Before she could ask why Sarah was calling, the woman answered the question for her. *There's going to be a private reception for partners and children following Voyager's memorial next week,* she said. *I tried sending an invitation, but I didn't receive a response. I just wanted to check that you received it.*
"Oh." To be honest, Torres had forgotten about the upcoming memorial service for the Voyager crew. She had no intention of going; not only was it on Earth and thus required a trip on the shuttle and at least a few days of leave, but she hated big ceremonies. And so did Tom; even their wedding had been a very small and private affair. The thought of putting herself—and Izzy—through a ridiculous Starfleet ceremony that the person they were remembering wouldn't want didn't appeal to her in the least. "I did, and I meant to respond; it just slipped my mind. I'm not planning on attending."
*The reception?* Sarah asked.
"The memorial," Torres clarified. "It's not really my thing. Or Tom's. And traveling on the shuttle with a toddler is not the easiest thing. Especially my toddler." She didn't know how to explain the rest of it, that she didn't want to be around other people's grief—or lack thereof. She didn't want to have to compare her grief to other people who had lost what she had lost, didn't want to have to explain why she had no interest in "moving on," didn't want to be "gently" reminded of how young she was and how she still had plenty of time to find someone else to grow old with, didn't know how to explain that there would be no "moving on," that Tom was still her husband, even if the Federation said he was dead, even if she actually saw that he was dead and had a body to bury. She didn't want to explain that, although she had been widowed for longer than she had been married, that she still considered herself to be married to him and always would.
And she didn't want to have to explain she had no interest in "moving on," even if nothing else applied. She had been a loner for most of her life, different from everyone around her, and she learned how to be content in her own company from an early age. It was only through his determined and patient persistence that Tom had broken through the barriers that she had long ago erected.
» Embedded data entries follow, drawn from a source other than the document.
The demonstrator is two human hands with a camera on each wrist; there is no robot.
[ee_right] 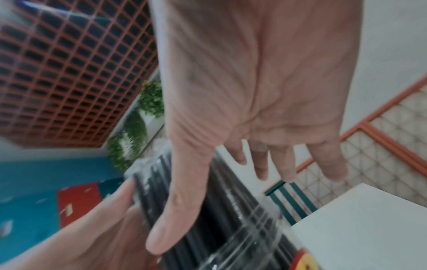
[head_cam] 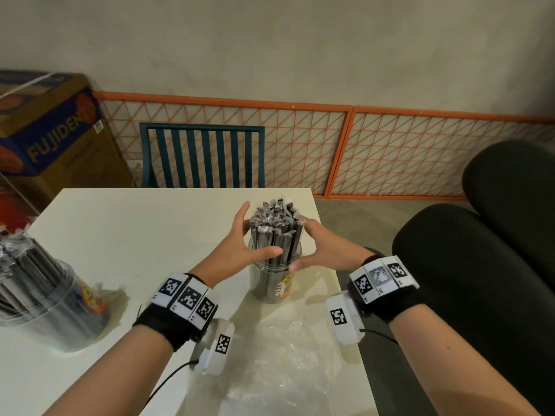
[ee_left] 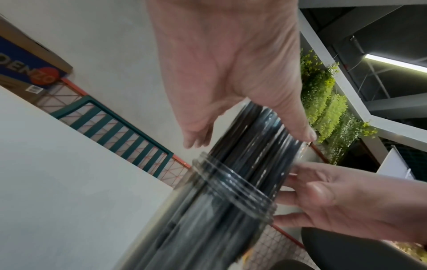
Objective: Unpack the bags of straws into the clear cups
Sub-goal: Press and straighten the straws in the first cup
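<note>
A bundle of black wrapped straws point(head_cam: 274, 229) stands upright in a clear cup point(head_cam: 270, 283) near the table's right edge. My left hand point(head_cam: 240, 238) cups the bundle's left side, thumb laid across the front, fingers straight. My right hand point(head_cam: 315, 244) cups the right side in the same way. In the left wrist view, the left hand point(ee_left: 231, 82) touches the straws point(ee_left: 254, 142) above the cup rim point(ee_left: 231, 186). The right wrist view shows the right hand point(ee_right: 254, 91) with its thumb lying on the straws point(ee_right: 219, 210). A second clear cup point(head_cam: 45, 301) full of straws stands at the left.
An empty clear plastic bag point(head_cam: 279, 355) lies on the white table point(head_cam: 135, 229) in front of the cup. A teal chair point(head_cam: 204, 157) stands behind the table, a black office chair point(head_cam: 480, 265) at the right, and a cardboard box point(head_cam: 45, 130) at the far left.
</note>
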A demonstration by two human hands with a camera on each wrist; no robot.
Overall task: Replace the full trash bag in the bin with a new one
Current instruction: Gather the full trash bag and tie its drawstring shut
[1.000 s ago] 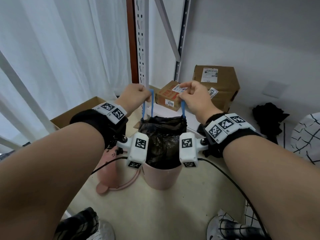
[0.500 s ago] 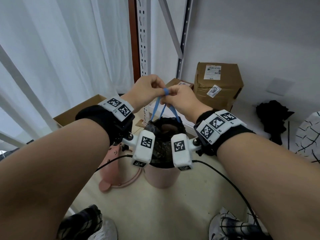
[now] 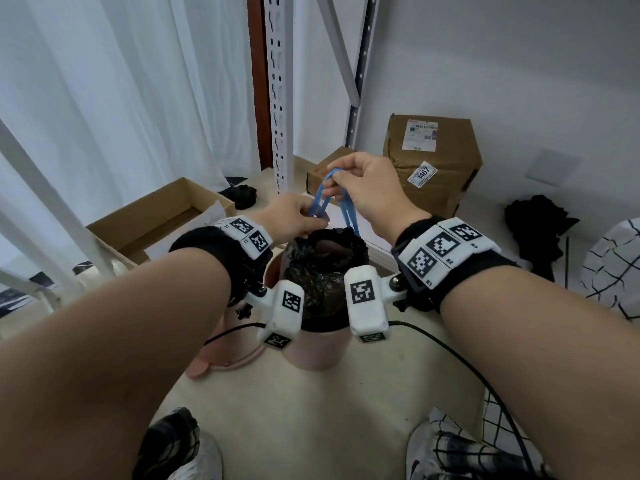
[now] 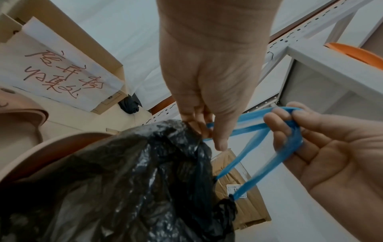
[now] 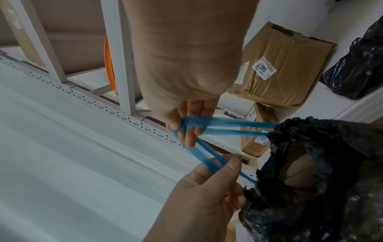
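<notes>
A pink bin (image 3: 318, 353) stands on the floor with a full black trash bag (image 3: 323, 275) in it, its mouth gathered but still partly agape. Blue drawstring loops (image 3: 346, 211) rise from the bag's rim. My right hand (image 3: 334, 174) is above the bag and pinches the tops of the loops (image 5: 207, 122). My left hand (image 3: 311, 220) is lower, at the bag's left rim, and pinches one blue strand (image 5: 209, 162) between thumb and fingers (image 4: 209, 129). The bag (image 4: 128, 180) fills the lower left wrist view.
An open cardboard box (image 3: 156, 216) lies at the left and taped cartons (image 3: 433, 161) at the back right. White shelf uprights (image 3: 277, 98) stand behind the bin. A black bundle (image 3: 536, 230) lies at the right. A pink lid (image 3: 207, 365) leans beside the bin. My shoes are at the bottom.
The hands first pulled one loop each, then met above the bag. Now my right hand holds the loops higher, and my left hand has dropped to the bag's rim.
</notes>
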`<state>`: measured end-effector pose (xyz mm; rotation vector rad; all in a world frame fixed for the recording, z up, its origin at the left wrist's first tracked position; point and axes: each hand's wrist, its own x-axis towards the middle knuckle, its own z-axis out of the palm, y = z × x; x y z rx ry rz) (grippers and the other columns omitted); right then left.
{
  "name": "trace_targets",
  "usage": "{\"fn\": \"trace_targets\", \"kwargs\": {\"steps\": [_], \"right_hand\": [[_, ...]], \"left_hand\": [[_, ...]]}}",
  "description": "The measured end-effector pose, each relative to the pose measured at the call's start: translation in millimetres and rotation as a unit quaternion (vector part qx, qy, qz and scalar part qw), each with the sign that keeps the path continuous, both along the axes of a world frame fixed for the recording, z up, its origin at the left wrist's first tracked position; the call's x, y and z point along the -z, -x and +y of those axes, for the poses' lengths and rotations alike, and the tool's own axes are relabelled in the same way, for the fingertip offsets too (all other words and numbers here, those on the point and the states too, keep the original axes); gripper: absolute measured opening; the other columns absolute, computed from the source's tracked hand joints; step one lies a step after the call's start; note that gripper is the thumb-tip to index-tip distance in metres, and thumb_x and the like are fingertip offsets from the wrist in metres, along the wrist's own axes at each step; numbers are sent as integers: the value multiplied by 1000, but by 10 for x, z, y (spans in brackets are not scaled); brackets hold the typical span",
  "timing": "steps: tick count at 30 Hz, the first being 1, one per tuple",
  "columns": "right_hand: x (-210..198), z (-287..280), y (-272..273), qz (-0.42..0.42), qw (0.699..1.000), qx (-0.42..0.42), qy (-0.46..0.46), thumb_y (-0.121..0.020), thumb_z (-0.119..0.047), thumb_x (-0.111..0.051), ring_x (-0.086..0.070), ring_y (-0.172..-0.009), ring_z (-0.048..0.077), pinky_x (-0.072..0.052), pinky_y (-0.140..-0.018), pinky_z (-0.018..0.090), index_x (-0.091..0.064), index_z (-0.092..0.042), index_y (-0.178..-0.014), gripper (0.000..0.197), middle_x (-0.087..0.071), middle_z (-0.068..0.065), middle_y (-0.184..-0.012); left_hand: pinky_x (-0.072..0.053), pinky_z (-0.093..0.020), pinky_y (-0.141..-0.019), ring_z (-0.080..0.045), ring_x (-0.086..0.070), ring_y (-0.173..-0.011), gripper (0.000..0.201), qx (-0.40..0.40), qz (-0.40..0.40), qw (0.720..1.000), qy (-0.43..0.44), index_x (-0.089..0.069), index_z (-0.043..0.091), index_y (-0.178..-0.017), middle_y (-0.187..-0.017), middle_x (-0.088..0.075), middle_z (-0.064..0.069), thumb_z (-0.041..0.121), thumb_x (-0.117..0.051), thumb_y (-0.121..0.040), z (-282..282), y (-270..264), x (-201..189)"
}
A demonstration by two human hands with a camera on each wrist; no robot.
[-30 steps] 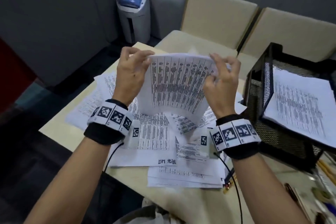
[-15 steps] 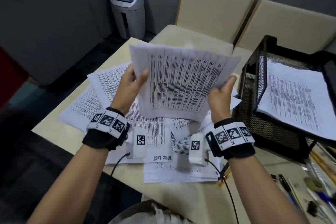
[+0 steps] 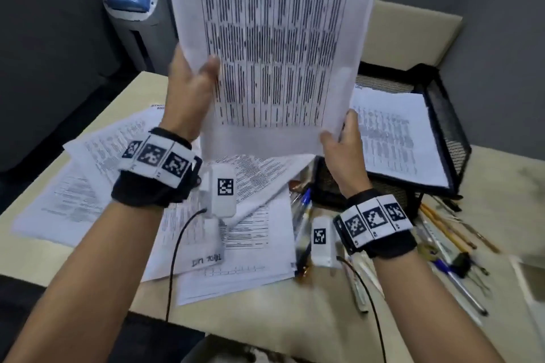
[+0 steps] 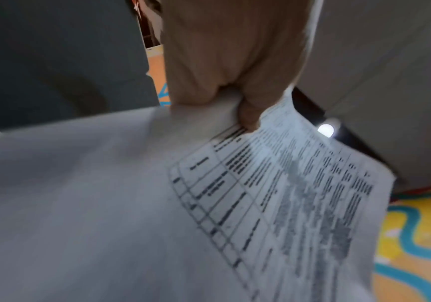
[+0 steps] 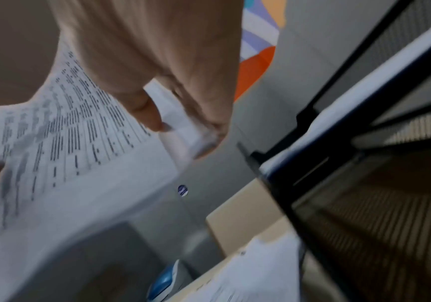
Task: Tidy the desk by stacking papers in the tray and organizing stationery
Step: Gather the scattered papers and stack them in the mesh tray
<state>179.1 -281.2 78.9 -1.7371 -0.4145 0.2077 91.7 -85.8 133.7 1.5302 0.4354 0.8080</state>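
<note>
I hold a printed sheet with a table [image 3: 274, 38] upright above the desk, its top past the frame edge. My left hand [image 3: 191, 82] pinches its left edge, thumb on the printed side [image 4: 248, 118]. My right hand [image 3: 342, 141] pinches the lower right corner [image 5: 178, 130]. Behind and to the right stands the black mesh tray [image 3: 448, 127] with printed papers [image 3: 395, 132] lying in it. More loose papers [image 3: 97, 180] are spread over the desk under my wrists. Pens and pencils [image 3: 303, 209] lie beside the tray's front corner.
Several pens, pencils and small stationery items [image 3: 451, 259] are scattered on the desk at the right. A grey bin with a blue lid [image 3: 132, 18] stands on the floor beyond the desk's far left corner. Beige chair backs [image 3: 413, 29] sit behind the tray.
The sheet has gone from curled between both hands to flat and raised high and upright. Both hands shifted their grip to its lower edges, and the view has swung toward the tray.
</note>
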Motion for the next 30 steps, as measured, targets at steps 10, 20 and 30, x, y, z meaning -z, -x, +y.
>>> {"fn": "trace_targets", "kwargs": {"steps": [10, 20, 30], "right_hand": [[-168, -1358, -844, -23, 954, 265, 140, -82, 6, -37, -54, -105, 30, -42, -80, 25, -49, -2, -117, 38, -58, 15, -117], [198, -1631, -1037, 26, 902, 145, 406, -86, 3, -44, -46, -119, 38, -40, -93, 38, -37, 6, -125, 40, -45, 25, -129], [321, -1553, -1204, -29, 902, 74, 424, -80, 6, -44, -42, -123, 38, -36, -101, 39, -40, 8, -122, 43, -43, 26, -131]], "left_hand": [[-44, -19, -79, -22, -56, -102, 62, 129, 191, 967, -113, -14, 12, -136, -124, -49, -7, -8, -46, -87, -1412, -1374, -46], [-36, -43, -104, -41, -36, -128, 48, 124, 450, 819, -334, -30, -3, -132, -140, -31, -27, 0, -49, -88, -1931, -1818, 593], [-30, -40, -113, -36, -31, -136, 31, 238, 429, 746, -450, -52, -8, -117, -139, -37, -24, -3, -41, -89, -1854, -1647, 757]]}}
She missed him every day, but she didn't regret being "alone" in a relationship sense and was content that each day started and ended with just her and Izzy.
Sarah smiled that way that all mothers smiled to each other, that smile that said she had understood the difficulties of life with a toddler and had been there, and B'Elanna knew that that was true. The youngest Carey boy, Patrick, had been a little older than Izzy was now, and the elder, Sean, only three years older, when the Careys were temporarily living on Mars, and that couldn't have been an easy shuttle ride in either direction. *I understand if you can't make it,* she said. *But I really wish you could. It would be good to see you again and to meet your daughter. Even after two years, these things are still so hard, and a toddler would certainly add some much-needed levity.*
B'Elanna snorted. "You haven't met Izzy," she pointed out. "She could be some much-needed levity, or she could be a holy terror. Or both in the same day."
Sarah laughed, an honest, delighted laugh. *I'm enjoying my sons at the age they are now, but I'd be lying if I said I missed the toddler years. Everyone moans about how difficult everything is—and it certainly was—but, gods, they were entertaining.*
Torres snorted. "'Entertaining' could be one word for it," she agreed. "Some days, 'mortifying' could be as well." And she wouldn't trade one moment of it. At least, in retrospect. Some of Izzy's more enthusiastic temper tantrums had been pretty trying while they were happening. "Let me talk to my commander and my in-laws. I'll see what we can do."